The Data, Information, Knowledge, Wisdom Chain: The Metaphorical Link
Where is the Life we have lost in living?
Where is the wisdom we have lost in knowledge?
Where is the knowledge we have lost in information?
If you don’t know where you’re going and what you’re doing, then you run the risk of being led astray by those who do more about what they know less, improvising their way forth — by trial and error — while remaining clueless about why they are doing what they are doing and where they are going, in a circuitous journey of the blind leading the blind.
Of course, this may sound “disrespectful” to those who think they know more than they really do.
The ignorant ones demand respect; the wise ones never do. The wise ones command respect, but never from the ignorant arrogant (sorry for the redundancy, as arrogance always implies ignorance), but rather, from the teachable ones. These aspirants to knowledge are recognized by those who truly know how to discern the true from the false, the good from the bad, the useful from the useless. We may call them the wise ones.

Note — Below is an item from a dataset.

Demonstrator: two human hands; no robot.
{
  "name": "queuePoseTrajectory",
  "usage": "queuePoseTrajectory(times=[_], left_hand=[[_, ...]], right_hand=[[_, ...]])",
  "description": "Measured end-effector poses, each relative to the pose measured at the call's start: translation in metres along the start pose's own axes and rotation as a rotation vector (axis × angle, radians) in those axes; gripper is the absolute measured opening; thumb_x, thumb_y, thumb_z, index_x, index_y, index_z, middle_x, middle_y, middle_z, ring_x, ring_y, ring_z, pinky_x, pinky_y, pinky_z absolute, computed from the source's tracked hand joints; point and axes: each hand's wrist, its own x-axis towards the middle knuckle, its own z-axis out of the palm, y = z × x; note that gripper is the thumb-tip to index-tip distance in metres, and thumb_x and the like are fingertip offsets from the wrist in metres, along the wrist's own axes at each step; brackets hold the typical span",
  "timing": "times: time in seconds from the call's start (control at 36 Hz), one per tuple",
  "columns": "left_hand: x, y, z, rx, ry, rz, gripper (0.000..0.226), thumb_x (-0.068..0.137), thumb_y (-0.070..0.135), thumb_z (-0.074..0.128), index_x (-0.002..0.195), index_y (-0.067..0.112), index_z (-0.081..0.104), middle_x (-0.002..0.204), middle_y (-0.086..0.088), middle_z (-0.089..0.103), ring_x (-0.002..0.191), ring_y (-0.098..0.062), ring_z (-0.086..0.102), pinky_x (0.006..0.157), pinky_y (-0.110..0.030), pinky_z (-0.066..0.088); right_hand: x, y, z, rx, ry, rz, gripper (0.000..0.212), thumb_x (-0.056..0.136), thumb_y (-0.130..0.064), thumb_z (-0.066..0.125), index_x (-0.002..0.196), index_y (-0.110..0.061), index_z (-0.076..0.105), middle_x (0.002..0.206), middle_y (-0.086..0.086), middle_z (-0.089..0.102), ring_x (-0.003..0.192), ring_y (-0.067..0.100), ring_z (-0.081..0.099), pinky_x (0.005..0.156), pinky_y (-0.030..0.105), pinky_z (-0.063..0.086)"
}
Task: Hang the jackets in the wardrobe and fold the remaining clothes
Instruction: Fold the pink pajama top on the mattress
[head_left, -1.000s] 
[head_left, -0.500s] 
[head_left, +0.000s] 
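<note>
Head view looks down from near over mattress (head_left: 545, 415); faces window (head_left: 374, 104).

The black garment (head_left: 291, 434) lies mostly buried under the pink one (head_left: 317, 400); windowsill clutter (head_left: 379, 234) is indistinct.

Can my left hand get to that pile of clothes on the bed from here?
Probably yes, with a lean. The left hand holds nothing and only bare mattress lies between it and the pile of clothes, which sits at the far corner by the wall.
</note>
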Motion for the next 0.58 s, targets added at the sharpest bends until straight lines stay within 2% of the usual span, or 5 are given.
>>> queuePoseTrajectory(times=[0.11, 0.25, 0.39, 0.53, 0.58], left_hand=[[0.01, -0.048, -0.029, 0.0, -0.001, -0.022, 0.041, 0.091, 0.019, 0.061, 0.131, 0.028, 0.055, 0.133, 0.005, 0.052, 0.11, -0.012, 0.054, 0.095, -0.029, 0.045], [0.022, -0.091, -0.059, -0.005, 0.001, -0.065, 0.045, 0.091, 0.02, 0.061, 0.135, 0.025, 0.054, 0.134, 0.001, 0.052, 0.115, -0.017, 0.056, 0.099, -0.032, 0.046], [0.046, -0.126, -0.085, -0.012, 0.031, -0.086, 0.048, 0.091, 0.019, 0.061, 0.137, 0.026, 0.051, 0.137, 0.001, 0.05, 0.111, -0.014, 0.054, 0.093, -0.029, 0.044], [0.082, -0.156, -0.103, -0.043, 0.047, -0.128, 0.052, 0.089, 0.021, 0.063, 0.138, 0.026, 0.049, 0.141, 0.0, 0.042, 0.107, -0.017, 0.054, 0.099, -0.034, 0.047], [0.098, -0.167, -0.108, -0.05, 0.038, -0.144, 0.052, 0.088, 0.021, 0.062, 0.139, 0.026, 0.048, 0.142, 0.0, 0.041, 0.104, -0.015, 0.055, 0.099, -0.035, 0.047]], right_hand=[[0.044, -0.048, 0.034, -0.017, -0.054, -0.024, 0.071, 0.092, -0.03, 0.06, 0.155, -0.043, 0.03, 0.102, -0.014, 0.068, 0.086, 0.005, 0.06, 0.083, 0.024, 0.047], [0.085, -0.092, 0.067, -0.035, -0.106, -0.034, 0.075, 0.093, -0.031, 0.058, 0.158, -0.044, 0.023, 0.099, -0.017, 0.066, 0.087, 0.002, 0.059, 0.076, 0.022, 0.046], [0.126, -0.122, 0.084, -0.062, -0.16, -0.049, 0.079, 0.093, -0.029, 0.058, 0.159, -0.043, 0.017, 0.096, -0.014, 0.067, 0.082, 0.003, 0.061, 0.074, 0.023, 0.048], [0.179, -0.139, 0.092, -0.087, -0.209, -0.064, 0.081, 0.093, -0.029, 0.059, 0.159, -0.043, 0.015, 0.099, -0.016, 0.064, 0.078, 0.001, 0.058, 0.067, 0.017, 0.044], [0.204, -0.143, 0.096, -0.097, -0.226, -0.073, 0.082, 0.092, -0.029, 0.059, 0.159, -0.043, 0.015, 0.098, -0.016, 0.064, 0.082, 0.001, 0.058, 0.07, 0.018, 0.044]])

The Data, Information, Knowledge and Wisdom Pyramid of Enlightenment (DIKWE) is the upper structure of lower, inverted and dark counterpart, as in an octahedral pyramid,
The Counter Pyramid of Darkness (GMFAD)
Glut
Misinformation
Fallacies
Arrogance
Misrepresenting the truth (mistaken beliefs, fallacies, illusions) is the inevitable outcome of data glut conflated as misunderstood information. Confounded opinions beget the arrogance of the ego-gloated ignorant: data rich, wisdom poor.
Like Theseus, the seeker must follow Ariadne’s Thread — the metaphorical link from raw data to meaningful information to actionable knowledge to useful wisdom — in order to kill the Minotaur of misinformation and weave a lighted way out to the truth. Otherwise, the misguided aspirant is bound to the circuitous maze of the blind leading the blind in the GMFAD Pyramid.
Quotes
Metaphor associates a target domain of experience, usually more abstract, with another, more concrete, literal domain, called the source domain. Two ubiquitous examples include the metaphors of Knowing Is Seeing and Understanding Is Grasping.

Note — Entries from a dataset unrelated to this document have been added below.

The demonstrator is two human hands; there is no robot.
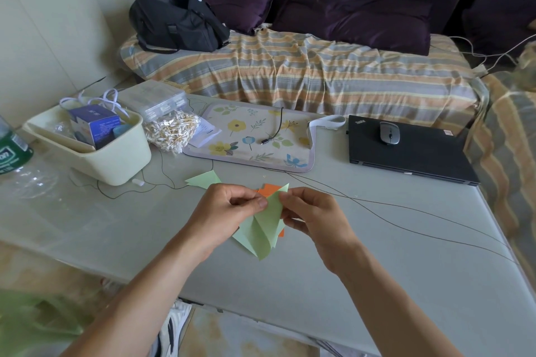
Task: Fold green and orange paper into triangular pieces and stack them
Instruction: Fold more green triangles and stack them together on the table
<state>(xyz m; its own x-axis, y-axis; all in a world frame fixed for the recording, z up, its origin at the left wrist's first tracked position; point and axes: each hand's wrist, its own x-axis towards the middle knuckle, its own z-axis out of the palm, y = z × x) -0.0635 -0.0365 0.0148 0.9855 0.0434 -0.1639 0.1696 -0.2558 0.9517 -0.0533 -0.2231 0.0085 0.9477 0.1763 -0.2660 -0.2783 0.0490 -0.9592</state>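
Green paper (262,229) pinched between left hand (229,209); right hand (313,214).

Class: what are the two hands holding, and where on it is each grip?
Both hold the folded green paper near its top: left hand on its upper left edge, right hand on its upper right.

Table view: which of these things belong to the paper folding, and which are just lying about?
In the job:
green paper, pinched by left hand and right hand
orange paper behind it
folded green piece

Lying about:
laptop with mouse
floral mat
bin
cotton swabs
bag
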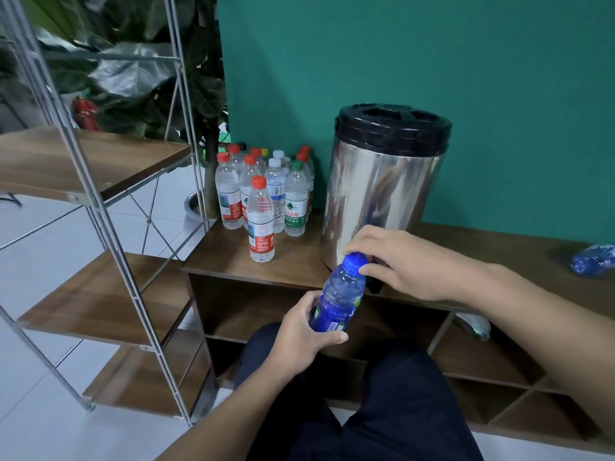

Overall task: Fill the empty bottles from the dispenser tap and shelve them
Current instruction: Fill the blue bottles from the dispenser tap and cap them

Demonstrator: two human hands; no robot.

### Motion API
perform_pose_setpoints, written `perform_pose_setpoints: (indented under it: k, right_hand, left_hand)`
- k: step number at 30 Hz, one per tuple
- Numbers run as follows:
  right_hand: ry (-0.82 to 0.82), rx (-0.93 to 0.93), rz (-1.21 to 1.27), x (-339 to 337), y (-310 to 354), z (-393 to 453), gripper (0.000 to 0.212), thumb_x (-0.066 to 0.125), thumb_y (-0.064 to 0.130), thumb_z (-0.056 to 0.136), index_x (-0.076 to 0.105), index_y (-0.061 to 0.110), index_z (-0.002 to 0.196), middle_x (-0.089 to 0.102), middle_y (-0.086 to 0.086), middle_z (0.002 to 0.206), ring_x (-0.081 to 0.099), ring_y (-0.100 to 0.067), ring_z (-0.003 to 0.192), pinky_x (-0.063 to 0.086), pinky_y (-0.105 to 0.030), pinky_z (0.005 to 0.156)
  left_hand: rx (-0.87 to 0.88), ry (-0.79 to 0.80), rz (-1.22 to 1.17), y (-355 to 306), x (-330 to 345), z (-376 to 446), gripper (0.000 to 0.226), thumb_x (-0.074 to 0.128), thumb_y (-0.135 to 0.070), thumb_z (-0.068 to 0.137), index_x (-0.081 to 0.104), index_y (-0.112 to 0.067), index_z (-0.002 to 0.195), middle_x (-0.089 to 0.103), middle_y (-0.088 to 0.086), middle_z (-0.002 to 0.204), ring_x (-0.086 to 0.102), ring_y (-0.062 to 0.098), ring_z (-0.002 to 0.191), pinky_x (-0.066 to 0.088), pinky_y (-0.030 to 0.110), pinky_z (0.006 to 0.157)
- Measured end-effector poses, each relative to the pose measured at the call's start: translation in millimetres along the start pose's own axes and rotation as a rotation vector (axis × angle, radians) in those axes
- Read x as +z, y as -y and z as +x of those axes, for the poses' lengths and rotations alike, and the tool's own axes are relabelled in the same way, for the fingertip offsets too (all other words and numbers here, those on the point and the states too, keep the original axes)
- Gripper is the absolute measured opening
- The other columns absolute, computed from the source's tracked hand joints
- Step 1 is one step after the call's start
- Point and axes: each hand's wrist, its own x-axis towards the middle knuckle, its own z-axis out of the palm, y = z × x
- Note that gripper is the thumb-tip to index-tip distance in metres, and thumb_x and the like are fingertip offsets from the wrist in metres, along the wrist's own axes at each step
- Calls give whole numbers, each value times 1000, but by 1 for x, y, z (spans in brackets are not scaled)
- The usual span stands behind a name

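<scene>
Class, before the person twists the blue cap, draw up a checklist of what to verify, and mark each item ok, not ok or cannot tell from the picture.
1. Left hand has a firm grip round the blue bottle: ok.
2. Right hand pinches the blue cap with its fingertips: ok.
3. Bottle is close to the tap under the steel dispenser: ok.
4. Bottle is upright: not ok, it tilts to the right.
5. Bottle is empty: cannot tell through the blue plastic.
6. Shelf boards of the metal rack have room for it: ok.
</scene>
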Motion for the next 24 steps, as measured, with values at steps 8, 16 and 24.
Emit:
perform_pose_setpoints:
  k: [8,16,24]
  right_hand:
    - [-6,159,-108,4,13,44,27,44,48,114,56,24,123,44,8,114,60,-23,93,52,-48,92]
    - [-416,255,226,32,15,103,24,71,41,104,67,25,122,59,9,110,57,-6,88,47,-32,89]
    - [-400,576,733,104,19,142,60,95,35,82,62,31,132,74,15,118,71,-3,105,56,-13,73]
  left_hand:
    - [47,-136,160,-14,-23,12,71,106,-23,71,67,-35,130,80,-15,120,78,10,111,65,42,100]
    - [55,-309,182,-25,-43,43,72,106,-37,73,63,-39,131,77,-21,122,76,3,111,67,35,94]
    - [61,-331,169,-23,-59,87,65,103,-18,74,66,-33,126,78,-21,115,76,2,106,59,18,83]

We can place data in storage in databases, or fill a repository. It is discrete, it can pile-up, be recorded and manipulated, or captured and retrieved. Data can be mined for useful information or we can extract data. We can look at the data or experience the tedium of data-entry.
Information is corpuscular, quantifiable, morselized, commoditized, objective and ‘out there,’ transferable, interconvertible, transparent, autonomous and measurable. It has shape and can be processed and accessed, generated and created, transmitted, stored, sent, distributed, produced and consumed, searched for, used, compressed and duplicated.
Knowledge is generally personal, subjective and inherently local – it is found “within the heads” rather than existing objectively without. Knowledge is internalized by the knower, and as such is ‘shaped’ by their existing perceptions and experiences. Thus we have knowledge and can possess knowledge as an individual which is, for example, quite impossible with data. Within the field of knowledge management there exist two quite distinct and widely accepted types of knowledge: tacit (non-codifiable) and explicit (codifiable).
In sum then, knowledge is conceptualized in two very different ways: as both a fluid and a solid. In contrast to the metaphors for information and data, knowledge tends to reside ‘within’ a person thus removing it from the objectivity enjoyed by the others that are seen as objectively outside the body. Whilst we may prefer, and much of the best efforts of the knowledge management field push towards, a more uniformly solid concept to enable us to transfer, share and store it reliably, much of the power and beauty of knowledge lies in its fluidity and ‘leakiness’.
The transformation of data into information… It is commonly assumed that data itself inherently contains no meaning . Information is therefore often seen as “Data with meaning.” Other sources, such as the data mining literature, refer to the transformation of data to information as a process of distillation or pattern recognition.
Knowledge is created by accumulating information. Thus information is a necessary medium or material for eliciting and constructing knowledge.
Adding structure to data makes information, and adding structure to information follows well to create explicit knowledge, but not to create tacit, ‘leaky,’ knowledge.
… the visual metaphor provided by the ‘Knowledge pyramid’ where large amounts of data are distilled to a smaller quantity of information, which is, in turn, aggregated to create yet more distilled, though more widely applicable, knowledge.